> **Raw data**:
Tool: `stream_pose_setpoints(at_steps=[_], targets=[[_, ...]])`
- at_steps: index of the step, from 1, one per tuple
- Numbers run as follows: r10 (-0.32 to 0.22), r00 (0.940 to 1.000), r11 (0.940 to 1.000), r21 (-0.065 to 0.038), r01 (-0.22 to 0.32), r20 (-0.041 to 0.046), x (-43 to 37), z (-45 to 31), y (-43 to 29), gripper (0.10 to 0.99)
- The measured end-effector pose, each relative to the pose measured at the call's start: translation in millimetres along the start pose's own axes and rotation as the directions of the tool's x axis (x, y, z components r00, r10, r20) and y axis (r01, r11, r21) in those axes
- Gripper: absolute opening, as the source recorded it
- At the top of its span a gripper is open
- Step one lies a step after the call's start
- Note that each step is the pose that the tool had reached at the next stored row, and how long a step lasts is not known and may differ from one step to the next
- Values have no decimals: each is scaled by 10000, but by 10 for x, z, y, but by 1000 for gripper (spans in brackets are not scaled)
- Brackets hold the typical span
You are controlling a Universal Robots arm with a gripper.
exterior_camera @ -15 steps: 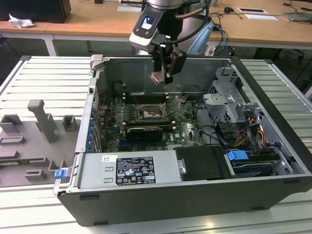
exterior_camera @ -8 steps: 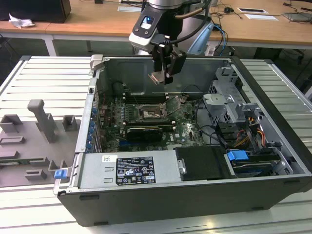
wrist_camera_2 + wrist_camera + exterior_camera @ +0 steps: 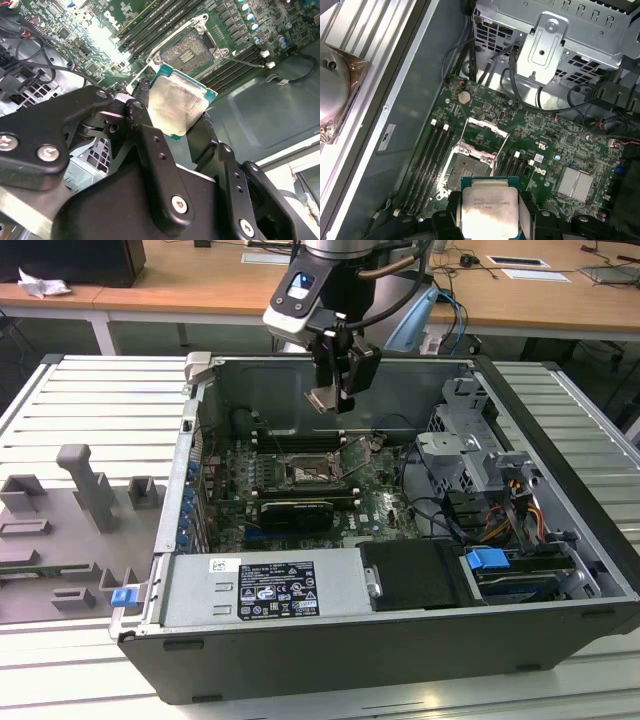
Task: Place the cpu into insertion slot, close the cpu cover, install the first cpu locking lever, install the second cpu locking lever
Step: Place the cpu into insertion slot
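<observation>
We have the cpu (image 3: 326,400) clenched by two opposite edges in the jaws, and the arm (image 3: 305,290) holds it in the air over the open case (image 3: 400,660), which lies on the slatted worktop (image 3: 60,670). In both wrist views the chip sits flat between the black fingers (image 3: 145,120), its dull metal face toward the second wrist camera (image 3: 177,105) and its printed side toward the first (image 3: 489,212). The slot (image 3: 312,472) lies below it on the green board (image 3: 385,505), well apart from the chip, so nothing touches yet. In the second wrist view the slot (image 3: 189,50) shows its bare contact field inside the metal rim, with no chip in it. In the first wrist view the slot (image 3: 466,170) lies just beyond the chip's far edge, flanked by the long memory slots (image 3: 427,160), and the cover (image 3: 492,129) is swung back off it, toward the round coin cell (image 3: 464,97). We judge the task to be in its first step: the chip is picked up and brought over the board, but not lowered or seated. Seating it, closing the cover and both locking steps are all left, as far as we can see, since a raised cover means no locking can have begun
</observation>
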State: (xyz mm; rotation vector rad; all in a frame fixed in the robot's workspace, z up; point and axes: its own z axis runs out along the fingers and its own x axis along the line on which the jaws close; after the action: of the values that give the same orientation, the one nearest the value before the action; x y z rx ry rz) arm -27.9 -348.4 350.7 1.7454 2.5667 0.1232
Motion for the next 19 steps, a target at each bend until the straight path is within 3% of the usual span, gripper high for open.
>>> stream_pose_setpoints(at_steps=[11, 19], targets=[[572, 9983, 9984, -9, -572, 52, 3, 30, -11, 541], [636, 9980, 9980, -8, -636, 57, 13, 86, -43, 541]])
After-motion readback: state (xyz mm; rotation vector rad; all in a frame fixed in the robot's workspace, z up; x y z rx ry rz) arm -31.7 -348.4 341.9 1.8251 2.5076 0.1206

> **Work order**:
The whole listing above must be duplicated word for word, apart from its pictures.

> **Task solution**:
Tool: `stream_pose_setpoints(at_steps=[_], targets=[[_, ...]])`
- at_steps: index of the step, from 1, one per tuple
- Numbers run as follows: r10 (-0.32 to 0.22), r00 (0.940 to 1.000), r11 (0.940 to 1.000), r21 (-0.065 to 0.038), r01 (-0.22 to 0.32), r20 (-0.041 to 0.046), x (-43 to 37), z (-45 to 31), y (-43 to 29), gripper (0.10 to 0.99)
- The measured end-effector pose, each relative to the pose measured at the call's start: translation in millimetres along the start pose's own axes and rotation as the directions of the tool's x axis (x, y, z components r00, r10, r20) and y axis (r01, r11, r21) in those axes
- Gripper: absolute opening, as the source recorded it
- At the top of its span a gripper is open
- Step one lies a step after the call's start
- Note that each step is the pose that the tool had reached at the next stored row, and how long a step lasts is not known and may differ from one step to the next
- Values have no decimals: each is scaled by 10000, but by 10 for x, z, y, but by 1000 for gripper (spans in brackets are not scaled)
- Brackets hold the typical span
You are controlling a Universal Robots arm with a gripper.
exterior_camera @ -15 steps: 
exterior_camera @ -8 steps: 
wrist_camera_2 + wrist_camera + exterior_camera @ +0 steps: 
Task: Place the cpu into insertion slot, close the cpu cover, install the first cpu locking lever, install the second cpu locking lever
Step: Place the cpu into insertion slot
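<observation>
We have the cpu (image 3: 326,400) clenched by two opposite edges in the jaws, and the arm (image 3: 305,290) holds it in the air over the open case (image 3: 400,660), which lies on the slatted worktop (image 3: 60,670). In both wrist views the chip sits flat between the black fingers (image 3: 145,120), its dull metal face toward the second wrist camera (image 3: 177,105) and its printed side toward the first (image 3: 489,212). The slot (image 3: 312,472) lies below it on the green board (image 3: 385,505), well apart from the chip, so nothing touches yet. In the second wrist view the slot (image 3: 189,50) shows its bare contact field inside the metal rim, with no chip in it. In the first wrist view the slot (image 3: 466,170) lies just beyond the chip's far edge, flanked by the long memory slots (image 3: 427,160), and the cover (image 3: 492,129) is swung back off it, toward the round coin cell (image 3: 464,97). We judge the task to be in its first step: the chip is picked up and brought over the board, but not lowered or seated. Seating it, closing the cover and both locking steps are all left, as far as we can see, since a raised cover means no locking can have begun
</observation>
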State: (xyz mm; rotation vector rad; all in a frame fixed in the robot's workspace, z up; point and axes: its own z axis runs out along the fingers and its own x axis along the line on which the jaws close; after the action: of the values that give the same orientation, the one nearest the value before the action; x y z rx ry rz) arm -27.9 -348.4 350.7 1.7454 2.5667 0.1232
Motion for the next 19 steps, a target at each bend until the straight path is within 3% of the usual span, gripper high for open.
>>> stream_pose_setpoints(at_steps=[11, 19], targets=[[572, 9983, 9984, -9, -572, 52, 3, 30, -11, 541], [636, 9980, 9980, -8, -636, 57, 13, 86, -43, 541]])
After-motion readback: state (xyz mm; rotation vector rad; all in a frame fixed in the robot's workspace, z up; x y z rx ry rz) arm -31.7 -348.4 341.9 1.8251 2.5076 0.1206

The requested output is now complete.